WORK REQUEST
Each line of data below is to be returned exactly, leaving out any picture.

⁂

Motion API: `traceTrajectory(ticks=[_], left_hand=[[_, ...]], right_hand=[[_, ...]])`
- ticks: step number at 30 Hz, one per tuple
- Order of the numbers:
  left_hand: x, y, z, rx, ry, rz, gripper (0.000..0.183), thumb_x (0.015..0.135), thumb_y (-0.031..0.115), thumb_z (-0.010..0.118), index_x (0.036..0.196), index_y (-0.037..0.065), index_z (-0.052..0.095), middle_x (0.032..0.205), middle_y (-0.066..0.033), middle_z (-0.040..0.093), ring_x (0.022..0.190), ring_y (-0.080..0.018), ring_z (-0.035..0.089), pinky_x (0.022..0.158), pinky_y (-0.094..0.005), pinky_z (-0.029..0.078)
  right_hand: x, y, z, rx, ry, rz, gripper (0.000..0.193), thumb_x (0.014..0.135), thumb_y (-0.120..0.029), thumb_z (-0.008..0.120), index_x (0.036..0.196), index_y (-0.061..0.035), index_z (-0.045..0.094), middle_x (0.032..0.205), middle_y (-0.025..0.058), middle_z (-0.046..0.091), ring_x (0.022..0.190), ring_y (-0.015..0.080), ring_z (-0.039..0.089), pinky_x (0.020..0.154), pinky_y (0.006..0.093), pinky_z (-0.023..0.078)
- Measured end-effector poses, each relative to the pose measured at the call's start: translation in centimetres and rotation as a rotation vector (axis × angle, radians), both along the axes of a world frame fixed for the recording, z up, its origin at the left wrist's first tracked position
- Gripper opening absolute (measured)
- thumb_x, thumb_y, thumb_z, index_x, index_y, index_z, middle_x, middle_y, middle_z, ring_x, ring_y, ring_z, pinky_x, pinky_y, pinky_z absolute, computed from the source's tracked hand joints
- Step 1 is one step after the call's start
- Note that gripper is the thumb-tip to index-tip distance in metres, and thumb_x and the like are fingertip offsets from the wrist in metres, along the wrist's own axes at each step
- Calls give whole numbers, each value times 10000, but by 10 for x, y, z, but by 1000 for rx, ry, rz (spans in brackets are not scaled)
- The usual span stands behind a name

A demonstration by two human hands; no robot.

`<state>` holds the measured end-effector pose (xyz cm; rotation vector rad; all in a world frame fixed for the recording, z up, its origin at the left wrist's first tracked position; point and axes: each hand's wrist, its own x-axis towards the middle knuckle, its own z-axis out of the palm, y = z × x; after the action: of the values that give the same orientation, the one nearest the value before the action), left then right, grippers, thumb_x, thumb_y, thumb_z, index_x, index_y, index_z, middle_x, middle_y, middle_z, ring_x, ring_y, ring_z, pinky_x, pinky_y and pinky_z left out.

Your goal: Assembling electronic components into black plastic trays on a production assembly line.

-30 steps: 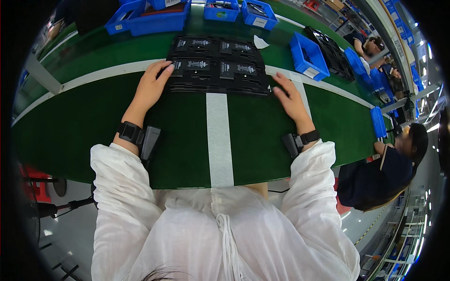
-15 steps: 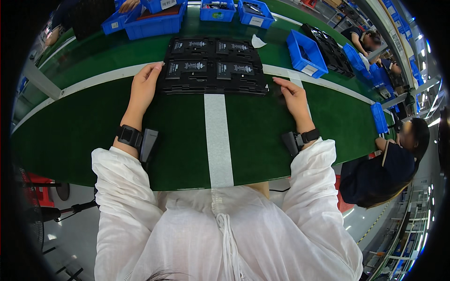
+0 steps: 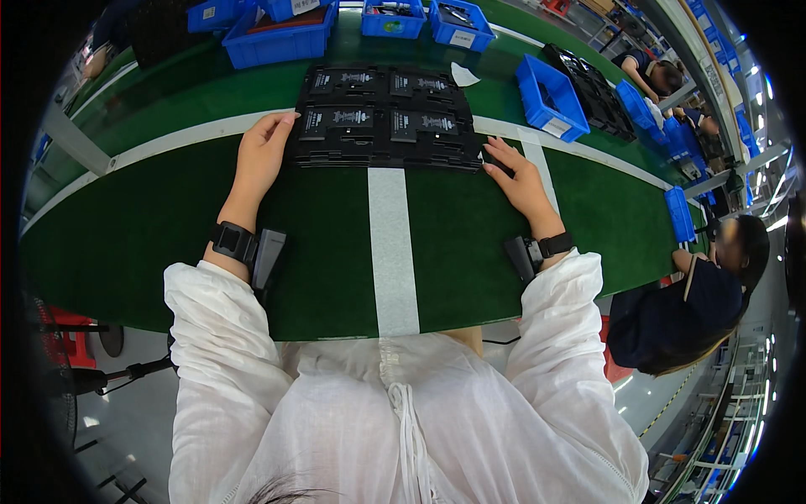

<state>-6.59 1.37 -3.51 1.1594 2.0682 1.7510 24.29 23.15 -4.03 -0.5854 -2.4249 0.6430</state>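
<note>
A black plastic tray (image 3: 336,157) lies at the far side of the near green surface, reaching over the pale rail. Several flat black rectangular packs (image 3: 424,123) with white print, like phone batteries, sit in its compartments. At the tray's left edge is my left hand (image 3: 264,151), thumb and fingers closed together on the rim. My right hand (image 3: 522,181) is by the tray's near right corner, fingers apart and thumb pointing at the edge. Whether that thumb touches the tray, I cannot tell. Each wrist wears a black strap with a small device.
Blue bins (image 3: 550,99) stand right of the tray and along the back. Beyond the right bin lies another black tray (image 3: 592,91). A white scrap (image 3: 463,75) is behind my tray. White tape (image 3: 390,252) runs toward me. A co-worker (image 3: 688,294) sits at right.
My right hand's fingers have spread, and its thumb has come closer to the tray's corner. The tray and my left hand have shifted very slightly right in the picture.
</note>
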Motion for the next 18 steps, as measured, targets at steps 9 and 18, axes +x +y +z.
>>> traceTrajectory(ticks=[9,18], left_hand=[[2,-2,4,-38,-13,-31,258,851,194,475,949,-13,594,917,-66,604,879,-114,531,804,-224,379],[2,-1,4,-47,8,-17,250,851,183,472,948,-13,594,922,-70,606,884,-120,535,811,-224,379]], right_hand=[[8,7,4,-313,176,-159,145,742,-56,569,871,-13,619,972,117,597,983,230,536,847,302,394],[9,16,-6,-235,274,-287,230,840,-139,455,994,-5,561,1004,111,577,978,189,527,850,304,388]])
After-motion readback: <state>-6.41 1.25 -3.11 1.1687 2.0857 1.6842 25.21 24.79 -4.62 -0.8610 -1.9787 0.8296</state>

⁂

TASK OUTPUT
Motion API: `traceTrajectory(ticks=[_], left_hand=[[_, ...]], right_hand=[[_, ...]])`
- ticks: step number at 30 Hz, one per tuple
- Order of the numbers:
  left_hand: x, y, z, rx, ry, rz, gripper (0.000..0.183), thumb_x (0.015..0.135), thumb_y (-0.031..0.115), thumb_z (-0.010..0.118), index_x (0.036..0.196), index_y (-0.037..0.065), index_z (-0.052..0.095), middle_x (0.032..0.205), middle_y (-0.066..0.033), middle_z (-0.040..0.093), ring_x (0.022..0.190), ring_y (-0.080..0.018), ring_z (-0.035..0.089), pinky_x (0.022..0.158), pinky_y (-0.094..0.005), pinky_z (-0.029..0.078)
  right_hand: x, y, z, rx, ry, rz, gripper (0.000..0.193), thumb_x (0.014..0.135), thumb_y (-0.120..0.029), thumb_z (-0.008..0.120), index_x (0.036..0.196), index_y (-0.061..0.035), index_z (-0.045..0.094), middle_x (0.032..0.205), middle_y (-0.025..0.058), middle_z (-0.046..0.091), ring_x (0.022..0.190), ring_y (-0.015..0.080), ring_z (-0.039..0.089), pinky_x (0.020..0.154), pinky_y (0.006..0.093), pinky_z (-0.023..0.078)
- Measured end-effector poses, each relative to the pose measured at the call's start: translation in centimetres and rotation as a rotation vector (axis × angle, radians), both along the axes of a world frame fixed for the recording, z up, its origin at the left wrist's first tracked position
- Gripper opening absolute (measured)
- thumb_x, thumb_y, thumb_z, index_x, index_y, index_z, middle_x, middle_y, middle_z, ring_x, ring_y, ring_z, pinky_x, pinky_y, pinky_z absolute, computed from the source's tracked hand joints
- Step 1 is one step after the call's start
- Note that gripper is the thumb-tip to index-tip distance in metres, and thumb_x and the like are fingertip offsets from the wrist in metres, along the wrist's own axes at each step
- Calls give whole numbers, each value times 10000, but by 10 for x, y, z, but by 1000 for rx, ry, rz (spans in brackets are not scaled)
- The usual span stands behind a name

A demonstration by two human hands; no robot.

`<state>` holds the measured end-effector pose (xyz cm; rotation vector rad; all in a world frame fixed for the recording, z up, its origin at the left wrist's first tracked position; point and axes: each hand's wrist, its own x-axis towards the middle knuckle, its own z-axis out of the palm, y = z × x; after the action: of the values that give the same orientation, the one nearest the value before the action), left then right, grippers, thumb_x, thumb_y, thumb_z, index_x, index_y, index_z, middle_x, middle_y, middle_z, ring_x, ring_y, ring_z, pinky_x, pinky_y and pinky_z left out.

Your goal: Assembling electronic components into black plastic trays on a production assembly line.

-30 steps: 
-15 steps: 
+0 steps: 

<state>-6.59 1.37 -3.51 1.1594 2.0682 1.7510 24.29 23.15 -4.03 -0.5854 -2.4249 0.6430</state>
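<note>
A black plastic tray (image 3: 336,157) lies at the far side of the near green surface, reaching over the pale rail. Several flat black rectangular packs (image 3: 424,123) with white print, like phone batteries, sit in its compartments. At the tray's left edge is my left hand (image 3: 264,151), thumb and fingers closed together on the rim. My right hand (image 3: 522,181) is by the tray's near right corner, fingers apart and thumb pointing at the edge. Whether that thumb touches the tray, I cannot tell. Each wrist wears a black strap with a small device.
Blue bins (image 3: 550,99) stand right of the tray and along the back. Beyond the right bin lies another black tray (image 3: 592,91). A white scrap (image 3: 463,75) is behind my tray. White tape (image 3: 390,252) runs toward me. A co-worker (image 3: 688,294) sits at right.
My right hand's fingers have spread, and its thumb has come closer to the tray's corner. The tray and my left hand have shifted very slightly right in the picture.
</note>
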Motion for the next 18 steps, as measured, targets at steps 9 and 18, axes +x +y +z.
>>> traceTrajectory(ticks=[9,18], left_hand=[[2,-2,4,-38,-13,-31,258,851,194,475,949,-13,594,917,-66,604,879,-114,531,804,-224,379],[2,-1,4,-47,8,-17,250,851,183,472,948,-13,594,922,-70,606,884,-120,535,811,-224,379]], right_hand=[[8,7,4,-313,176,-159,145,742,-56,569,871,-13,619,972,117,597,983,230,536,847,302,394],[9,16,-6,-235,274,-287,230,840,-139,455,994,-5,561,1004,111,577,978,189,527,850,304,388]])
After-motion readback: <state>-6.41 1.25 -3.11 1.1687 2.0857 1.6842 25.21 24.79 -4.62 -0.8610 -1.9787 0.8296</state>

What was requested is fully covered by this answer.